**PROVIDED ENTRIES**
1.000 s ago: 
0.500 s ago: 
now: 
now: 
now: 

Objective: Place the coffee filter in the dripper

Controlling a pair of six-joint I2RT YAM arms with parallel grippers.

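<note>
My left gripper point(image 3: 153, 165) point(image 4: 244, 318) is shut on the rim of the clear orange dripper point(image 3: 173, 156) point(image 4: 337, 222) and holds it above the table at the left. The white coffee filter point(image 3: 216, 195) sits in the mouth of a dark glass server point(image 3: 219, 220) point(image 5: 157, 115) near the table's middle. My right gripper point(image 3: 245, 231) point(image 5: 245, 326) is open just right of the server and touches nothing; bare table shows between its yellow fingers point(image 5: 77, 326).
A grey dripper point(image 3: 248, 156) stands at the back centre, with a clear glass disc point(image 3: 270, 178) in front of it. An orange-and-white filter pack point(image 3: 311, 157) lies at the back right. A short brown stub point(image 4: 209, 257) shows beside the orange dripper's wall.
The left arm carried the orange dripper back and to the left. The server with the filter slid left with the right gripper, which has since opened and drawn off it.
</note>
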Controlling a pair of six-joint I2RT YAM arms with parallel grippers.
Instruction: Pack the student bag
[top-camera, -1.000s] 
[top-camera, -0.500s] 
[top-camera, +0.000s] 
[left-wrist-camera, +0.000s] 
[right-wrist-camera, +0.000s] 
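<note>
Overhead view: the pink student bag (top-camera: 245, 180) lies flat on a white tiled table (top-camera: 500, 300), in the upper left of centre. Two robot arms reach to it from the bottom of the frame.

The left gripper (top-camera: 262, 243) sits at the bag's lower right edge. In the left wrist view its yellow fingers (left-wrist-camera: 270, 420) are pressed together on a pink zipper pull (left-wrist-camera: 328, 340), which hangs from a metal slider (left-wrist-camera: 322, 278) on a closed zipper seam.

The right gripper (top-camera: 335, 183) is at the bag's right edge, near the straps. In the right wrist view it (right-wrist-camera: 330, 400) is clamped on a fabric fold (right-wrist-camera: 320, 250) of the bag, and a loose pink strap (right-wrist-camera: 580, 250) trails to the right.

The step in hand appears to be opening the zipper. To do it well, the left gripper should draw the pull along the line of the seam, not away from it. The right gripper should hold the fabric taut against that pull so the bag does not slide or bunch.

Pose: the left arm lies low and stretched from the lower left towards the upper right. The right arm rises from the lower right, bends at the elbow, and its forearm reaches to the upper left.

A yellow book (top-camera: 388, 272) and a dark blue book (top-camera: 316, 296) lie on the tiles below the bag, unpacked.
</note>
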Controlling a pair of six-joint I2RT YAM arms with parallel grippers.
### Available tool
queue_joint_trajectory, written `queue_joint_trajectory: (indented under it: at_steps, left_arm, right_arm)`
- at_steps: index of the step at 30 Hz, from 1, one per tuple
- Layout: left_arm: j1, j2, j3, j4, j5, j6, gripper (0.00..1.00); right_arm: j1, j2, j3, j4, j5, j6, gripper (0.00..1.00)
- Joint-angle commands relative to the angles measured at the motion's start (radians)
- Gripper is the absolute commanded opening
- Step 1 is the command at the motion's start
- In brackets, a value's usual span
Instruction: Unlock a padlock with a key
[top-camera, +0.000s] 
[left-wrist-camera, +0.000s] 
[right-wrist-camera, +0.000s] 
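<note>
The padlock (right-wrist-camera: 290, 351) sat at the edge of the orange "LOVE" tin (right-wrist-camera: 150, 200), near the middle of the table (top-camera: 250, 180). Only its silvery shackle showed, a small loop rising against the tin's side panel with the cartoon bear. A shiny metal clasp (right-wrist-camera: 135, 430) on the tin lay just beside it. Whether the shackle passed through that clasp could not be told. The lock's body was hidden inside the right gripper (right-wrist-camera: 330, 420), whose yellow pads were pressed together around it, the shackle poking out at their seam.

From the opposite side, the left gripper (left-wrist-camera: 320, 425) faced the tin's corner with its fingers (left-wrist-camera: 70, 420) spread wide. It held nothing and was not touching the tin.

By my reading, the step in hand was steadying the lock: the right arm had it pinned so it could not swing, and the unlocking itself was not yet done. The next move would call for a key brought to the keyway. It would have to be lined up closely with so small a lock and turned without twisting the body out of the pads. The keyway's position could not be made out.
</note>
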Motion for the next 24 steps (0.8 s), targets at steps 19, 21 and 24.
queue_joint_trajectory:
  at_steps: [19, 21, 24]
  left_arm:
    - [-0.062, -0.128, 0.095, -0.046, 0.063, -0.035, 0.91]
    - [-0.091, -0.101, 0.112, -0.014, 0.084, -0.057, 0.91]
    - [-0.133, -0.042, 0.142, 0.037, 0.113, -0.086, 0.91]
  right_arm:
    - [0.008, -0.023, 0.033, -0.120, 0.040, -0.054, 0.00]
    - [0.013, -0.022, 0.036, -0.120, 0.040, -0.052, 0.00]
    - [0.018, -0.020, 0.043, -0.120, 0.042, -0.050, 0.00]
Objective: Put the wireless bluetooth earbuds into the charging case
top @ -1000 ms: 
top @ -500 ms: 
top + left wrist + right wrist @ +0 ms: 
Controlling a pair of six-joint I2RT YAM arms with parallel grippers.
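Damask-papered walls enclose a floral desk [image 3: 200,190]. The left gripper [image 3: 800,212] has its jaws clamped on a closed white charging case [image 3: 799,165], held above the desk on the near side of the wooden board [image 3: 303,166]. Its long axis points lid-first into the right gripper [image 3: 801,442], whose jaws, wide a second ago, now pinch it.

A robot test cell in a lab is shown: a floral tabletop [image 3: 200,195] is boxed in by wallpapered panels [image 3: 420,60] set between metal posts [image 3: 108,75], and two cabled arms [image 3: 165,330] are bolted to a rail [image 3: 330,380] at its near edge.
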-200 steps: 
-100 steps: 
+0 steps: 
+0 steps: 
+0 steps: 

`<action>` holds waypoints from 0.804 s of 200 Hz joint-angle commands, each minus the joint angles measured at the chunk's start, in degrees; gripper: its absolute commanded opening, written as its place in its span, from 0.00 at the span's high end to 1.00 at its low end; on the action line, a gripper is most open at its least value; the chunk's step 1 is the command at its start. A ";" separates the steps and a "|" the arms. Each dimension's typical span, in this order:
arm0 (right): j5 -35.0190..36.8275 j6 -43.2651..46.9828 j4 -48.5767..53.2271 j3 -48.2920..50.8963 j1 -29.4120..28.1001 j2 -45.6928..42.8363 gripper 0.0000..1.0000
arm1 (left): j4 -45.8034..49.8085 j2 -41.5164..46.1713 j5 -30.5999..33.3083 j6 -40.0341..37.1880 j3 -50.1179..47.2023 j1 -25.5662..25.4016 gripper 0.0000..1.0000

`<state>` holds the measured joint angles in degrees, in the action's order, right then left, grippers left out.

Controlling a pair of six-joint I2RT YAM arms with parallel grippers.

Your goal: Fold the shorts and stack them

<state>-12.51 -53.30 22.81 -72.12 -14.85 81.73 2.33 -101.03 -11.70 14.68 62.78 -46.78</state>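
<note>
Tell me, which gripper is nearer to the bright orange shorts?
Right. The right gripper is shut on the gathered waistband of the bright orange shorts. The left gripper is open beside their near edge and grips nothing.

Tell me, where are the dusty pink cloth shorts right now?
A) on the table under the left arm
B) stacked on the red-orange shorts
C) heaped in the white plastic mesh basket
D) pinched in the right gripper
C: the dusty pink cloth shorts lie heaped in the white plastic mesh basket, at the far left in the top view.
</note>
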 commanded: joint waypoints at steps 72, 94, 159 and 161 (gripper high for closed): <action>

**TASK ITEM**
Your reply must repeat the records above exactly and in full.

**WRITTEN SOLUTION**
1.000 s ago: 
0.500 s ago: 
now: 
now: 
now: 

Objective: Place the coffee filter in the dripper

Controlling a pair of six-joint I2RT YAM arms with parallel grippers.

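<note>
My left gripper point(image 3: 153, 165) point(image 4: 244, 318) is shut on the rim of the clear orange dripper point(image 3: 173, 156) point(image 4: 337, 222) and holds it above the table at the left. The white coffee filter point(image 3: 216, 195) sits in the mouth of a dark glass server point(image 3: 219, 220) point(image 5: 157, 115) near the table's middle. My right gripper point(image 3: 245, 231) point(image 5: 245, 326) is open just right of the server and touches nothing; bare table shows between its yellow fingers point(image 5: 77, 326).
A grey dripper point(image 3: 248, 156) stands at the back centre, with a clear glass disc point(image 3: 270, 178) in front of it. An orange-and-white filter pack point(image 3: 311, 157) lies at the back right. A short brown stub point(image 4: 209, 257) shows beside the orange dripper's wall.
The left arm carried the orange dripper back and to the left. The server with the filter slid left with the right gripper, which has since opened and drawn off it.
</note>
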Controlling a pair of six-joint I2RT YAM arms with parallel grippers.
Instruction: Pack the student bag
[top-camera, -1.000s] 
[top-camera, -0.500s] 
[top-camera, +0.000s] 
[left-wrist-camera, +0.000s] 
[right-wrist-camera, +0.000s] 
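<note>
Overhead view: the pink student bag (top-camera: 245, 180) lies flat on a white tiled table (top-camera: 500, 300), in the upper left of centre. Two robot arms reach to it from the bottom of the frame.

The left gripper (top-camera: 262, 243) sits at the bag's lower right edge. In the left wrist view its yellow fingers (left-wrist-camera: 270, 420) are pressed together on a pink zipper pull (left-wrist-camera: 328, 340), which hangs from a metal slider (left-wrist-camera: 322, 278) on a closed zipper seam.

The right gripper (top-camera: 335, 183) is at the bag's right edge, near the straps. In the right wrist view it (right-wrist-camera: 330, 400) is clamped on a fabric fold (right-wrist-camera: 320, 250) of the bag, and a loose pink strap (right-wrist-camera: 580, 250) trails to the right.

The step in hand appears to be opening the zipper. To do it well, the left gripper should draw the pull along the line of the seam, not away from it. The right gripper should hold the fabric taut against that pull so the bag does not slide or bunch.

Pose: the left arm lies low and stretched from the lower left towards the upper right. The right arm rises from the lower right, bends at the elbow, and its forearm reaches to the upper left.

A yellow book (top-camera: 388, 272) and a dark blue book (top-camera: 316, 296) lie on the tiles below the bag, unpacked.
</note>
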Controlling a pair of six-joint I2RT YAM arms with parallel grippers.
### Available tool
queue_joint_trajectory, written `queue_joint_trajectory: (indented under it: at_steps, left_arm, right_arm)`
- at_steps: index of the step at 30 Hz, from 1, one per tuple
- Layout: left_arm: j1, j2, j3, j4, j5, j6, gripper (0.00..1.00); right_arm: j1, j2, j3, j4, j5, j6, gripper (0.00..1.00)
- Joint-angle commands relative to the angles measured at the motion's start (radians)
- Gripper is the absolute commanded opening
- Step 1 is the command at the motion's start
- In brackets, a value's usual span
Instruction: Unlock a padlock with a key
[top-camera, +0.000s] 
[left-wrist-camera, +0.000s] 
[right-wrist-camera, +0.000s] 
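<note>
The padlock (right-wrist-camera: 290, 351) sat at the edge of the orange "LOVE" tin (right-wrist-camera: 150, 200), near the middle of the table (top-camera: 250, 180). Only its silvery shackle showed, a small loop rising against the tin's side panel with the cartoon bear. A shiny metal clasp (right-wrist-camera: 135, 430) on the tin lay just beside it. Whether the shackle passed through that clasp could not be told. The lock's body was hidden inside the right gripper (right-wrist-camera: 330, 420), whose yellow pads were pressed together around it, the shackle poking out at their seam.

From the opposite side, the left gripper (left-wrist-camera: 320, 425) faced the tin's corner with its fingers (left-wrist-camera: 70, 420) spread wide. It held nothing and was not touching the tin.

By my reading, the step in hand was steadying the lock: the right arm had it pinned so it could not swing, and the unlocking itself was not yet done. The next move would call for a key brought to the keyway. It would have to be lined up closely with so small a lock and turned without twisting the body out of the pads. The keyway's position could not be made out.
</note>
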Motion for the next 24 steps (0.8 s), targets at steps 19, 21 and 24.
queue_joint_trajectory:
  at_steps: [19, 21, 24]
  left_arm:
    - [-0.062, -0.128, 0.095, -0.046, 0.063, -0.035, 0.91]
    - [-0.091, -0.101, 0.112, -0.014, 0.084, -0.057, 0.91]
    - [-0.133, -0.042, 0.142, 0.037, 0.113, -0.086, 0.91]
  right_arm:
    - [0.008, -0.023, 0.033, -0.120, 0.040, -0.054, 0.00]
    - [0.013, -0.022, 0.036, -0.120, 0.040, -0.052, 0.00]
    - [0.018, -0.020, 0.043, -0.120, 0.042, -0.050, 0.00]
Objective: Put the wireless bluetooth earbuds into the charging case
top @ -1000 ms: 
top @ -500 ms: 
top + left wrist + right wrist @ +0 ms: 
Controlling a pair of six-joint I2RT YAM arms with parallel grippers.
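Damask-papered walls enclose a floral desk [image 3: 200,190]. The left gripper [image 3: 800,212] has its jaws clamped on a closed white charging case [image 3: 799,165], held above the desk on the near side of the wooden board [image 3: 303,166]. Its long axis points lid-first into the right gripper [image 3: 801,442], whose jaws, wide a second ago, now pinch it.

A robot test cell in a lab is shown: a floral tabletop [image 3: 200,195] is boxed in by wallpapered panels [image 3: 420,60] set between metal posts [image 3: 108,75], and two cabled arms [image 3: 165,330] are bolted to a rail [image 3: 330,380] at its near edge.
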-200 steps: 
-100 steps: 
+0 steps: 
+0 steps: 
+0 steps: 

`<action>` holds waypoints from 0.804 s of 200 Hz joint-angle commands, each minus the joint angles measured at the chunk's start, in degrees; gripper: its absolute commanded opening, written as its place in its span, from 0.00 at the span's high end to 1.00 at its low end; on the action line, a gripper is most open at its least value; the chunk's step 1 is the command at its start. A ";" separates the steps and a "|" the arms. Each dimension's typical span, in this order:
arm0 (right): j5 -35.0190..36.8275 j6 -43.2651..46.9828 j4 -48.5767..53.2271 j3 -48.2920..50.8963 j1 -29.4120..28.1001 j2 -45.6928..42.8363 gripper 0.0000..1.0000
arm1 (left): j4 -45.8034..49.8085 j2 -41.5164..46.1713 j5 -30.5999..33.3083 j6 -40.0341..37.1880 j3 -50.1179..47.2023 j1 -25.5662..25.4016 gripper 0.0000..1.0000

`<state>` holds the measured joint angles in degrees, in the action's order, right then left, grippers left out.

Controlling a pair of six-joint I2RT YAM arms with parallel grippers.

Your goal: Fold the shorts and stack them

<state>-12.51 -53.30 22.81 -72.12 -14.85 81.73 2.33 -101.03 -11.70 14.68 62.78 -46.78</state>
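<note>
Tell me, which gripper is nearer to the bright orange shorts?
Right. The right gripper is shut on the gathered waistband of the bright orange shorts. The left gripper is open beside their near edge and grips nothing.

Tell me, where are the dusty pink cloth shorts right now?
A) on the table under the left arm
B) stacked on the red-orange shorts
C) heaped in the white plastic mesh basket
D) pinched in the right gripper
C: the dusty pink cloth shorts lie heaped in the white plastic mesh basket, at the far left in the top view.
</note>
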 commanded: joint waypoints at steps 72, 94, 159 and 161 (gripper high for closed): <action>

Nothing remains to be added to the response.